第27話 光に誘われて
またか......。
ヴェスターの村を出て、東へと向かって歩き始めた......俺。
その俺が、いまは何故か小さな泉の畔で、一人ため息をつきながら休息を取って
いる。
言い訳をしたいわけではないのだが、誰でもいいから聞いて欲しい。
今回は、街道を順調に東に向かって歩いていたんだ......三日目までは。
そう、三日目までは。 “雲一つない青空を眺める”
それは、四日目の朝の事だった。
前日の夜は、公共の野営地を利用して、商人の人達とか、冒険者パーティの人達などと一緒にテントを張り一夜を過ごしていた。

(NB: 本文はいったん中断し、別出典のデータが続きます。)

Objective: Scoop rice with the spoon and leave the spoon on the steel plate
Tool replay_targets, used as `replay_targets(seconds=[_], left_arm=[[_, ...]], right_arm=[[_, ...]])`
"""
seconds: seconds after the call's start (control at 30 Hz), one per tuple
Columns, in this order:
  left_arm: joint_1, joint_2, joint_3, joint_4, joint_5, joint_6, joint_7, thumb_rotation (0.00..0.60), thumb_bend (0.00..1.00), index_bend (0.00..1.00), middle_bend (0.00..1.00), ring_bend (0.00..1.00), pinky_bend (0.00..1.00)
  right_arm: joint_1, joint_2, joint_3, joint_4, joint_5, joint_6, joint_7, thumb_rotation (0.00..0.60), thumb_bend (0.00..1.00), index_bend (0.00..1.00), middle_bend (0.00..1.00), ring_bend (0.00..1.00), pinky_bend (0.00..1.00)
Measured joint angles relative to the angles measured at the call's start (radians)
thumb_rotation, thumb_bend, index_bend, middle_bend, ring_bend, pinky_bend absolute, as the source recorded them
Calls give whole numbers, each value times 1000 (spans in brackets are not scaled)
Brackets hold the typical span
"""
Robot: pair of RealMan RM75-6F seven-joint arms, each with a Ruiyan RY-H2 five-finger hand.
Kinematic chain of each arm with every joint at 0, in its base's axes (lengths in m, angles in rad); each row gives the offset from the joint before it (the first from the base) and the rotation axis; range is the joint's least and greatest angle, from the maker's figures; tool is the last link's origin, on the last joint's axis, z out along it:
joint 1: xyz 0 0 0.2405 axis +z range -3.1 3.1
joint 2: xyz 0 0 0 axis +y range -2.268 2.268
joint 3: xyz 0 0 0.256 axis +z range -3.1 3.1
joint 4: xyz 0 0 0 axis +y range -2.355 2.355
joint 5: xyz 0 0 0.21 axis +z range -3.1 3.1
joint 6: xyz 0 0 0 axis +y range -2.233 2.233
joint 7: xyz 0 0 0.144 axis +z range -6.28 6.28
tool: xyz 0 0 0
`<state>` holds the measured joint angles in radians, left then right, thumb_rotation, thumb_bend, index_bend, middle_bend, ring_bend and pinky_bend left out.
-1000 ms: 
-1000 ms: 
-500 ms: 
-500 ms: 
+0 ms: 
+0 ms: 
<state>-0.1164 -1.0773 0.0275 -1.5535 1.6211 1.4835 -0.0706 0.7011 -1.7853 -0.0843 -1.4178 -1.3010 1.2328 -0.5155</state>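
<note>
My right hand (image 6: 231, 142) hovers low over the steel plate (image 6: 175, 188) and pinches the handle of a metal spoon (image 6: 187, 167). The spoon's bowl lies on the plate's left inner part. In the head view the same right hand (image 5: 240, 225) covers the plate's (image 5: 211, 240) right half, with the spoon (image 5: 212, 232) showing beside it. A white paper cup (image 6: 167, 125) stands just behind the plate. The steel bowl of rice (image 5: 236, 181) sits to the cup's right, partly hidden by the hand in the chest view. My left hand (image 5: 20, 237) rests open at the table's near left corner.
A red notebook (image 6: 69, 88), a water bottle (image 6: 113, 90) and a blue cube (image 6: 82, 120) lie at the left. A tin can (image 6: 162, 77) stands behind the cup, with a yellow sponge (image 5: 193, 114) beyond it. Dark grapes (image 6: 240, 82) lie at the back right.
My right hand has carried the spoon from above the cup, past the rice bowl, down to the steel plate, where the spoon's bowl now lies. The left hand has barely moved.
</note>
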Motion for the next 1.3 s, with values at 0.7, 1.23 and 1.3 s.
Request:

翌朝、他の人達は早目に出立して行ったのだが、俺は一人旅なのでのんびりと
出立の準備をしていて、少し遅めの出立となった。
そして、出立した野営地から15分ほど街道を歩いた辺りで、急に発生した濃霧
によって周りを白く染められてしまっていた。
だが俺はそんな中、その白くぼやけた視界の中にキラリと光る部分を見付けて
しまったのだ。
最初の内は朝靄が太陽の光でひかり輝いているのかと思っていたが、よ~く目を
凝らして見ていると......一人のフェアリーが、優雅に舞を踊っていた。
それから、暫くその踊りを眺めていたのだが、フワフワと舞いながら移動して
行くので、興味を惹かれた俺はそのフェアリーの後を追いかけてしまったのだ。
そして、霧が晴れフェアリーが見えなくなると、小さな泉の畔に俺は立っていた。
“あっ、やっちまった”
正気に戻った時には、もう既に手遅れだった。
そこで、その場所から街道へ戻ろうと地図を出して確認したのだが、この泉は地図には記載されていなかった。
さらに、お日様の方角を参考に戻る事も考えたが、霧の中を進んで来たせいで東西は判るのだが南北の方向があやふやになっていた。
そして、いま現在、俺は泉の畔で途方に暮れているところである。
“はぁ~、どうしたものか......”
“溜め息ばかりついてると、幸せが逃げていくわよ”
“えっ、???”
急いで周りを確認するが、そこら辺に誰も居ない。
すると、頬を撫でるように一陣の風が吹いた気がした。
“人間さん、人間さん。 私の声が聞こえるの”
“あれっ、空耳、幻聴???”
“人間さん、幻聴じゃないわよ‼ もう、仕方ないわね。 はい、これでどうかしら”
“あっ、君はさっきの、舞を踊っていたフェアリー”
“なぁ~んだ。 姿を見られたのね。 驚かそうと思っていたのに、ざぁ~ねん”
“なぁ、一つ頼みがあるんだけど......”
“なぁに、キスはダメよ”
“それは、良いから。 街道の方向を教えてくれないかな”
“えっ、あなた‼ 迷子なの、その年齢にもなって”
“申し訳ない”
“いいわ、ついて来なさい。 こっちよ”
フェアリーに案内される事、15分......俺は無事に街道へと戻る事が出来た。
“ありがとう。 助かったよ”
“どういたしまして。 そうだ、あなた少し魔力を貰えるかしら”
“魔力で良ければ、お礼に幾らでも大丈夫だよ”
“そう。 じゃぁ、遠慮なく”
そう言うと、何を思ったのか? フェアリーは、唐突に口づけをして来た。
“ふぅ~、美味しい魔力だったわ。 ありがとう。 じゃ~ね~”
そう言って、光の粒子となって去っていった。